Robert S. Thau (rst@ai.mit.edu)
Mon, 30 Jan 1995 22:22:08 +0100


Date: Mon, 30 Jan 1995 10:03:16 -0800
From: Rob McCool <robm@neon.mcom.com>
Cc: Multiple recipients of list <www-talk@www0.cern.ch>

Yes. We run an SGI machine with Netsite (which is not based off the
NCSA code). I don't know about NCSA httpd, but in the case of Netsite
there are processes ready to accept connections which the kernel is
not giving to them. This led us to suspect kernel-level problems.

--Rob

I believe I've seen the same sort of thing (incoming connections
timing out, no new connections being logged, CPU and disks dead, main
server process shows up as blocked in accept() if I gcore(1) it and do
a backtrace). Note that this doesn't seem to be entirely consistent
with the "accept queue backup" story --- if the accept() queue on the
socket is full to bursting, why doesn't the server accept new
connections?

One other piece of puzzling evidence --- intense bursts of connections
don't always provoke the bug. I try to keep track of peak load here
by logging a histogram of transactions/sec vs. number-of-seconds. We
routinely log bursts of >10 transactions/sec a few times a day even on
weekends, when this sort of "freeze-up" behavior doesn't seem to have
been a problem.

Incidentally, killing off the server process and restarting it always
gets things moving again (at least it does here), so that action seems
to clear whatever inside the kernel is causing the bottleneck.

This led me to the wild-ass guess that there was some kind of race
condition inside the kernel leading to a missed wakeup call.
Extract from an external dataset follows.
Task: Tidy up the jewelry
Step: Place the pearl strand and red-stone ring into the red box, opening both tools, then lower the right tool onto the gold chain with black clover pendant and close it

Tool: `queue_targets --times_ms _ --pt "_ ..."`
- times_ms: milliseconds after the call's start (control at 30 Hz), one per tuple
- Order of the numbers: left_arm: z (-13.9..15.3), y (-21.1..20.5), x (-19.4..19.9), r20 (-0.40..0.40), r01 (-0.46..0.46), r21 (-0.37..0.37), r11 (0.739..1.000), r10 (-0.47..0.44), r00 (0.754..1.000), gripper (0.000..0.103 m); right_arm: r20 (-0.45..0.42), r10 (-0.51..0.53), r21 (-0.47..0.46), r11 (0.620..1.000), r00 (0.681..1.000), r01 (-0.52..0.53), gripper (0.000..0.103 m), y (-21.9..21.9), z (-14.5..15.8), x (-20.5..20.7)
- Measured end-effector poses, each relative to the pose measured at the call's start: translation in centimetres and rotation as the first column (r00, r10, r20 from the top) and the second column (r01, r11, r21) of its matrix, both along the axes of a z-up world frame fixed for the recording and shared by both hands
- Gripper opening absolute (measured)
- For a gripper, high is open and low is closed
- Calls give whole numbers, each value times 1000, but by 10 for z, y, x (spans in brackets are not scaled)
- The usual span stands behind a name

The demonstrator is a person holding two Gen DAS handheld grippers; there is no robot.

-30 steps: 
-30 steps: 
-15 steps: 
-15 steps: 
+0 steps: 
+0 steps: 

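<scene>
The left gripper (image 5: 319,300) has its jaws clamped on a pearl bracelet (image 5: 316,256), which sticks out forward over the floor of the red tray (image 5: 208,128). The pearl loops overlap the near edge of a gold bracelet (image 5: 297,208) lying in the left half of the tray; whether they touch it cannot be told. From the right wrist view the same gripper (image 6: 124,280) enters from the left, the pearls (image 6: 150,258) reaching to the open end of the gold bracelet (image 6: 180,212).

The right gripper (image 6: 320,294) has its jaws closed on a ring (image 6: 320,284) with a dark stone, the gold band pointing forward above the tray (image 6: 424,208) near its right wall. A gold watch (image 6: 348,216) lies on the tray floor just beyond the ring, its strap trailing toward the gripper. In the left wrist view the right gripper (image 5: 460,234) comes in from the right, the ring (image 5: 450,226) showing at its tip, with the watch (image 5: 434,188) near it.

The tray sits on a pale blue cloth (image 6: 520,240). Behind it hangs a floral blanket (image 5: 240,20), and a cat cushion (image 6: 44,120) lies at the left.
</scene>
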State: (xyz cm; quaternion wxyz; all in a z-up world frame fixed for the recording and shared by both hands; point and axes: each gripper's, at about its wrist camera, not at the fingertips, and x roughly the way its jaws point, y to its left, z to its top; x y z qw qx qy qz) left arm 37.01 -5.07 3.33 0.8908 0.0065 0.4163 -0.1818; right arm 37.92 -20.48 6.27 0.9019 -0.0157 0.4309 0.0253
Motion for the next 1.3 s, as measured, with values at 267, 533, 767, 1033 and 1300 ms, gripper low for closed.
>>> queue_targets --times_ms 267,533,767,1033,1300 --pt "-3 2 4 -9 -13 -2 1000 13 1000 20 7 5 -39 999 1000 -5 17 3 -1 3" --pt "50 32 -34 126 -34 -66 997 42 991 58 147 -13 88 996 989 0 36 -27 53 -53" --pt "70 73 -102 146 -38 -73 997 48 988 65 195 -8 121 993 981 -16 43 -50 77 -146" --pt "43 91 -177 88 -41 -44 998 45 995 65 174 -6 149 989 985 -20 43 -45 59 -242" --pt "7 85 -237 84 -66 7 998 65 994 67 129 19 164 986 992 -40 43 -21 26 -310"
On that
theory I put a select() with a one-second timeout in front of the
accept() in standalone_main --- the idea being that if a wakeup() was
missed, the timeout (and subsequently reentering the select) would
rescue the server.

That hack seems to have helped matters, but I'm not sure that it's
gotten rid of the freeze-ups entirely --- I spotted something which
looked an awful lot like the same old freeze on Friday, although this
time the process was waiting in select(). If the bug keeps on showing
up at an annoying rate, the next thing I'll try is closing and
reopening the socket if no connection requests have come in for ten
seconds or so, but that seems a little drastic.

rst